2020 hat der aus diversen Medien bekannte Oliver Pocher zwei Frauen öffentlich bloßgestellt: Er hat eine Influencerin und deren Freundin hinsichtlich ihrer Vergangenheit als Prostituierte und Pornodarstellerin geoutet, sie dabei verspottet und gemobbt. Seine Fangemeinde beteiligte sich nicht nur verbal mit Bedrohungen und Beleidigungen daran, sondern hat auch das Auto einer der Frauen vandalisiert. Die Aktivistin und ehemalige Prostituierte Huschke Mau reagierte mit einem Facebook-Beitrag und wurde daraufhin selbst von Pocher-Fans beleidigt, beschimpft und mit Vergewaltigung bedroht.

Diese moderne Hexenjagd im Unterhaltungs- und Mitmachformat mag natürlich ein Sonderfall sein, sie zeigt jedoch auch, wozu Menschen fähig sind. Und dass Ängste bezüglich eines Outings nicht völlig unbegründet sind.

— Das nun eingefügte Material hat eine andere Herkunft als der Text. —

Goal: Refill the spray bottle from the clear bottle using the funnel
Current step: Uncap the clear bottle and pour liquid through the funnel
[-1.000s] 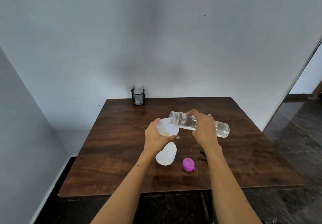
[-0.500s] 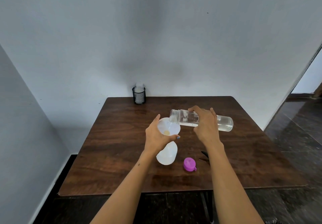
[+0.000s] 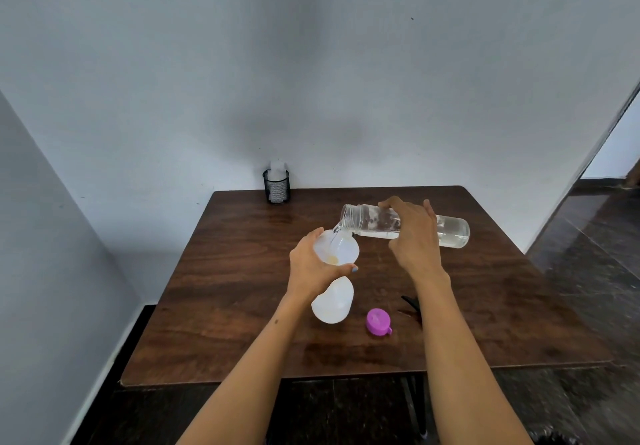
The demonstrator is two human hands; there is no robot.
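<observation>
A white funnel (image 3: 341, 250) sits in the neck of the translucent white spray bottle (image 3: 333, 302), which stands on the brown wooden table (image 3: 225, 288). My left hand (image 3: 311, 268) is wrapped around the funnel and the bottle's neck. My right hand (image 3: 414, 236) grips the clear bottle (image 3: 450, 231), held almost level with its open mouth over the funnel's rim. A thin stream of water falls from the mouth into the funnel. Some water lies along the clear bottle's lower side.
A purple cap (image 3: 378, 321) lies on the table right of the spray bottle. A black object (image 3: 412, 303), partly hidden by my right forearm, lies beside it. A black mesh cup (image 3: 276, 186) holding something white stands at the table's back edge against the wall.
My right hand has lifted the clear bottle slightly and tipped its mouth lower over the funnel; water now runs out. The left hand has kept its hold.
</observation>
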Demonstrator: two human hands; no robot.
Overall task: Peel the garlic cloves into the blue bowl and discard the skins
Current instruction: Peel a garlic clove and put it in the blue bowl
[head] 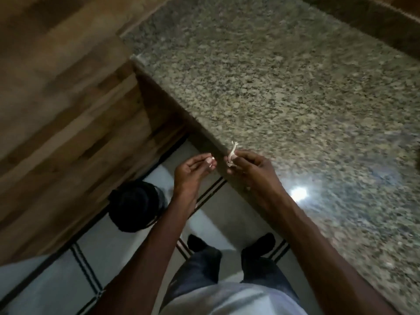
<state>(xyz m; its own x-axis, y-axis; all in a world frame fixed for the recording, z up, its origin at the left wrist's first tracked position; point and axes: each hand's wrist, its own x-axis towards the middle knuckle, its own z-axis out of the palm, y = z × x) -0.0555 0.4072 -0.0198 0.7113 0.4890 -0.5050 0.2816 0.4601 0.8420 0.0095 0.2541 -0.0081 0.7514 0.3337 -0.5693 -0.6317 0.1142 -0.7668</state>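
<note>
My right hand [251, 169] pinches a pale, papery strip of garlic skin [232, 153] at the front edge of the granite counter. My left hand [193, 171] is a short way to its left, over the floor, with fingers curled; a small pale bit [52, 165] shows at its fingertips, too small to tell whether it is skin or a clove. A black bin [136, 205] stands on the floor below and left of my left hand. No blue bowl is in view.
The speckled granite counter [284, 87] fills the right and upper part of the view. A wooden cabinet side [68, 110] stands at the left. My legs and dark shoes are on the white tiled floor [68, 280].
</note>
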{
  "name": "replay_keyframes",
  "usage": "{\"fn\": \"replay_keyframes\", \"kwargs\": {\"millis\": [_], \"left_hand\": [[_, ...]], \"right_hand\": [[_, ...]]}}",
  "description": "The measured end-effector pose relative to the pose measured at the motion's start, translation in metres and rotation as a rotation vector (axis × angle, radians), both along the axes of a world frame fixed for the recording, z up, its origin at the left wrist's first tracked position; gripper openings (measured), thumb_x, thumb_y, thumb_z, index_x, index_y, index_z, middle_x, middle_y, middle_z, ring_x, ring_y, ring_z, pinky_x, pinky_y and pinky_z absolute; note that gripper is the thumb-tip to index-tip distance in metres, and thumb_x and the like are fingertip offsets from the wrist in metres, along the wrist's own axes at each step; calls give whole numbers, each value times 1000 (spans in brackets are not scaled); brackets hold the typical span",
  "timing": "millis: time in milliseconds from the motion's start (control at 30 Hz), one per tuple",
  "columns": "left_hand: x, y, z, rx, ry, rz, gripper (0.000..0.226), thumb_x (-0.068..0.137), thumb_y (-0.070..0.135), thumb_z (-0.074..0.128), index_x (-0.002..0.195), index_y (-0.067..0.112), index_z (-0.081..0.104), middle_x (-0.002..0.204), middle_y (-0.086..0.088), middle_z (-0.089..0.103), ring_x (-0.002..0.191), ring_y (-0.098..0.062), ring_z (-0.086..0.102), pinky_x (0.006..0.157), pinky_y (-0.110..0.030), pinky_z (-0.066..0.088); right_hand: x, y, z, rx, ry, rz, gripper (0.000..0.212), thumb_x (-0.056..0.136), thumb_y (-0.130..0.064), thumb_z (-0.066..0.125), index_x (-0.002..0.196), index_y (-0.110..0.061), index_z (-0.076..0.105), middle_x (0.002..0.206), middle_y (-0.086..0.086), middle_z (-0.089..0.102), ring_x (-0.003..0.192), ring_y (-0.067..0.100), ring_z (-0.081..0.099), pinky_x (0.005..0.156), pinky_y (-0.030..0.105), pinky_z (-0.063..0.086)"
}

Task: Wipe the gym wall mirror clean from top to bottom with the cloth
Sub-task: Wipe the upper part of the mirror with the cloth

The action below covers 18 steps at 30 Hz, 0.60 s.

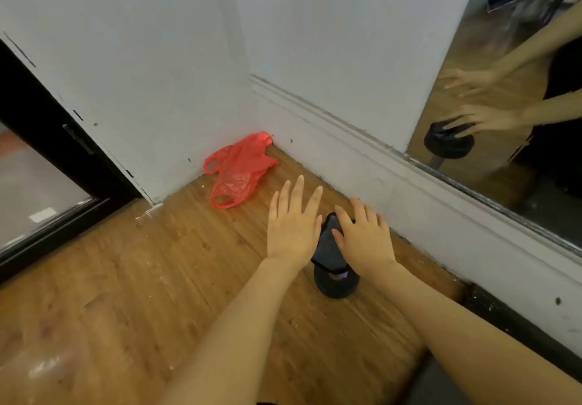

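The wall mirror [482, 42] stands at the right above a white skirting board [409, 190] and reflects both of my hands. No cloth shows in view. A black bottle-like object with a round base [335, 283] stands on the wooden floor close to the skirting. My right hand [365, 241] lies over its top, fingers spread and fairly straight, with the thumb across its dark head. To its left my left hand [293, 231] hovers flat and holds nothing, its fingers straight and pointing at the corner.
A crumpled red plastic bag [239, 171] lies in the wall corner on the wooden floor [157, 278]. A black-framed glass door [37, 190] fills the left edge. A dark strip [491, 310] runs along the skirting at lower right.
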<state>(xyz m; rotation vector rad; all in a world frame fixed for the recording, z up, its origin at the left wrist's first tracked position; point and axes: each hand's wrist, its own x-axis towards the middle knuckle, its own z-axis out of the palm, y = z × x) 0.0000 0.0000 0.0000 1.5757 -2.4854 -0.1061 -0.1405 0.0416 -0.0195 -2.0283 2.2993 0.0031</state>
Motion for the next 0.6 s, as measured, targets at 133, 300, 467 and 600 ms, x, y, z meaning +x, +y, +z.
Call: {"fn": "replay_keyframes", "kwargs": {"millis": [133, 300, 467, 600], "left_hand": [[4, 3, -11, -46, 0, 24, 58, 103, 35, 45, 157, 25, 27, 166, -12, 14, 153, -33, 13, 122, -46, 8], [10, 0, -29, -78, -57, 15, 59, 98, 35, 54, 153, 24, 37, 162, -14, 26, 149, -34, 26, 120, -48, 18], [16, 2, -31, 33, -32, 92, 56, 107, 38, 35, 159, 27, 18, 167, -10, 6, 154, -30, 4, 123, -44, 1], [16, 1, -28, 66, -63, 112, 56, 107, 40, 29, 160, 27, 13, 167, -8, 2, 154, -28, 0, 123, -43, -1]], "right_hand": [[2, 4, -12, 28, -91, -64, 54, 106, -43, 37, 156, -23, 28, 165, 12, 20, 148, 32, 25, 119, 47, 26], [6, -5, -21, 15, -169, -42, 53, 107, -39, 39, 156, -20, 30, 164, 10, 22, 149, 31, 25, 119, 47, 23], [9, -7, -31, 4, -246, 27, 49, 109, -33, 35, 155, -20, 32, 165, 9, 19, 151, 29, 19, 121, 44, 19], [7, -8, -36, 53, -305, 52, 58, 106, -50, 30, 156, -21, 32, 166, 5, 19, 154, 25, 9, 124, 42, 10]]}}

Schutz und Ordnung durch den „Hurenpass“

Das deutsche Prostitutionsschutzgesetz hat mit der Einführung eines neuen Ausweisdokumentes, des „Hurenpasses“, für kontroverse Stimmungen gesorgt. Seit 2017 sind Prostituierte verpflichtet, sich anzumelden und diesen zusätzlichen Ausweis (mit Foto) mit sich zu führen. Künstlernamen sind erlaubt, wenn dieser Ausweis allerdings zusammen mit dem Personalausweis in falsche Hände gerät, ist die Angst vor Konsequenzen groß.
Unter dieses Gesetz fallen zusätzlich eine verpflichtende jährliche Gesundheitsberatung (für unter 21-jährige 2x jährlich), die in manchen Bundesländern allerdings kostenpflichtig ist. Dazu kommen eventuelle Gebühren für Dolmetscher.

„Andere Leute haben keinen extra Ausweis, in dem steht, wer sie sind und in welcher Branche sie arbeiten. Der Ausweis ist für mich ein Sinnbild für die Stigmatisierung der Sexarbeit und die Ausgrenzung aus der Gesellschaft.“
Josefa Nereus, Sexarbeiterin und Pressesprecherin des Berufsverbandes für erotische und sexuelle Dienstleistungen.

Was muss sich ändern?

Für ein Ende der Stigmatisierung ist es irrelevant, ob emanzipierte Sexarbeiterinnen einen stolzen und offenen Umgang mit ihrem Beruf pflegen, ob traumatisierte Opfer ihre Körper aus bloßer Angst vor der Armut verkaufen oder ob sie gar zur Prostitution gezwungen werden – um in Stereotyp-Sprache zu bleiben.
Fraglich ist vielmehr, ob die Gesellschaft es lernen kann, also wir alle, mit Randgruppen und Fremden respektvoller umzugehen. Unser Bewertungssystem mag zwar automatisch ablaufen, aber ob es Gefahr ruft, ob es eine Diskriminierung und Stigmatisierung nach sich zieht, haben wir selbst in der Hand.